Find the equation for the graph of the path of a point P(x,y) that moves such that P(x,y) is the same distance from the point (14,0) and the y-axis.
The focus is (14,0) and the directrix is x=0
SO, you have a parabola opening to the right, with 2p=14, and vertex at (7,0) halfway from directrix to focus:
y^2 = 28(x-7)
http://www.wolframalpha.com/input/?i=parabola+y%5E2+%3D+28(x-7)
To find the equation for the graph of the path of point P(x, y) that is equidistant from the point (14, 0) and the y-axis, we can follow these steps:
Step 1: Understand the problem
We need to find an equation that represents all the points P(x, y) that are equidistant from (14, 0) and the y-axis. In other words, the distance from P to (14, 0) should be equal to the distance from P to the y-axis.
Step 2: Find the distance formula
The distance formula between two points (x1, y1) and (x2, y2) is given by:
d = √[(x2 - x1)^2 + (y2 - y1)^2]
Step 3: Determine the distance between P and (14, 0)

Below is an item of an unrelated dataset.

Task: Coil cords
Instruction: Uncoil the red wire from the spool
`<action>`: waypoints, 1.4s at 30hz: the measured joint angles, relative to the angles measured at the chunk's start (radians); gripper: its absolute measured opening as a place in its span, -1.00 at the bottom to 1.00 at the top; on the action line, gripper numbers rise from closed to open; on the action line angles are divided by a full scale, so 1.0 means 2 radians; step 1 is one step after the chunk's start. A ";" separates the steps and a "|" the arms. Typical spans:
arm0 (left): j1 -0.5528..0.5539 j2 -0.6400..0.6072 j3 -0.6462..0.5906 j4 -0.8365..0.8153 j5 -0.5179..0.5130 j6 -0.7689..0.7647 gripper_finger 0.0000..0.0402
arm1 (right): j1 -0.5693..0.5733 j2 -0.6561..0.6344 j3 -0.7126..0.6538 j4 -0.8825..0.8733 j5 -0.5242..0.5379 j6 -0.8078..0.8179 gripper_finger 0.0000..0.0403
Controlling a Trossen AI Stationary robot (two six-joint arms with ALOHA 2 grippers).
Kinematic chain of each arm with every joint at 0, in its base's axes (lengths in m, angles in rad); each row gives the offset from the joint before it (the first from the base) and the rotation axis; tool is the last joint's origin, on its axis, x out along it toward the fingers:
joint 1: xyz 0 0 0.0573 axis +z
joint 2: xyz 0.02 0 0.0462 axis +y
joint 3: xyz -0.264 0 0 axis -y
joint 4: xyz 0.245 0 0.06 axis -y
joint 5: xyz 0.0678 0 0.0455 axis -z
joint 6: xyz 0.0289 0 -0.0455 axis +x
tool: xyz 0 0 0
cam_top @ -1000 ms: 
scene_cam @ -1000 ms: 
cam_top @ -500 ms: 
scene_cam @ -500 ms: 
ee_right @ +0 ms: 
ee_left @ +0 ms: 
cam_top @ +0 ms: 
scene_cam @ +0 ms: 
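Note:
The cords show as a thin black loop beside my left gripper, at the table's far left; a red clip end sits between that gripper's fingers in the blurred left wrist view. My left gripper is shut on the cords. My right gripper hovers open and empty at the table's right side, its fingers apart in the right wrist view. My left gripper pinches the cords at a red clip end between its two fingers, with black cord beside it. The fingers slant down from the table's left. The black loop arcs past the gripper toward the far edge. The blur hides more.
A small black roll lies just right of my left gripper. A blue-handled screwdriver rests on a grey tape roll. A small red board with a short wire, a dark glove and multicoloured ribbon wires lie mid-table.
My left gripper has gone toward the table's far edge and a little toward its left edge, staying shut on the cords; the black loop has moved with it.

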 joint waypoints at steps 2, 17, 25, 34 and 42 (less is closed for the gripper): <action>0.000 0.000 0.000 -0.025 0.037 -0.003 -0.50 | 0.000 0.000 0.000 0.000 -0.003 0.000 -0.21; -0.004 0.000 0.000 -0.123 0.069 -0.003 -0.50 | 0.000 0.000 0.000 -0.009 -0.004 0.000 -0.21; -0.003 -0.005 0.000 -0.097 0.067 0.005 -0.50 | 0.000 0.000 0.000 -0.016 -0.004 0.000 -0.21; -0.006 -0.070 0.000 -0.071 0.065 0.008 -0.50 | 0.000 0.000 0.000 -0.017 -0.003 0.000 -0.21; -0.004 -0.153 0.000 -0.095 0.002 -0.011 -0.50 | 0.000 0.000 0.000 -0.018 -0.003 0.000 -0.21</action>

Using the distance formula, we can find the distance between P(x, y) and (14, 0) as follows:
d1 = √[(x - 14)^2 + (y - 0)^2]
= √[(x - 14)^2 + y^2]
Step 4: Determine the distance between P and the y-axis
To find the distance between P(x, y) and the y-axis, we need to consider that the y-axis is a vertical line passing through (0, 0). So the distance is simply the x-coordinate of point P:
d2 = |x|
Step 5: Set up the equation
Since we want both distances, d1 and d2, to be equal, we can set up the equation:
√[(x - 14)^2 + y^2] = |x|
Step 6: Square both sides of the equation
By squaring both sides of the equation, we eliminate the square root:
[(x - 14)^2 + y^2] = x^2
Step 7: Expand and simplify
Expanding and rearranging the above equation, we get:
x^2 - 28x + 196 + y^2 = x^2
Step 8: Cancel out x^2 terms
Since x^2 appears on both sides of the equation, we can cancel it out:
- 28x + 196 + y^2 = 0
This is the equation for the graph of the path of the point P(x, y) that is equidistant from (14, 0) and the y-axis.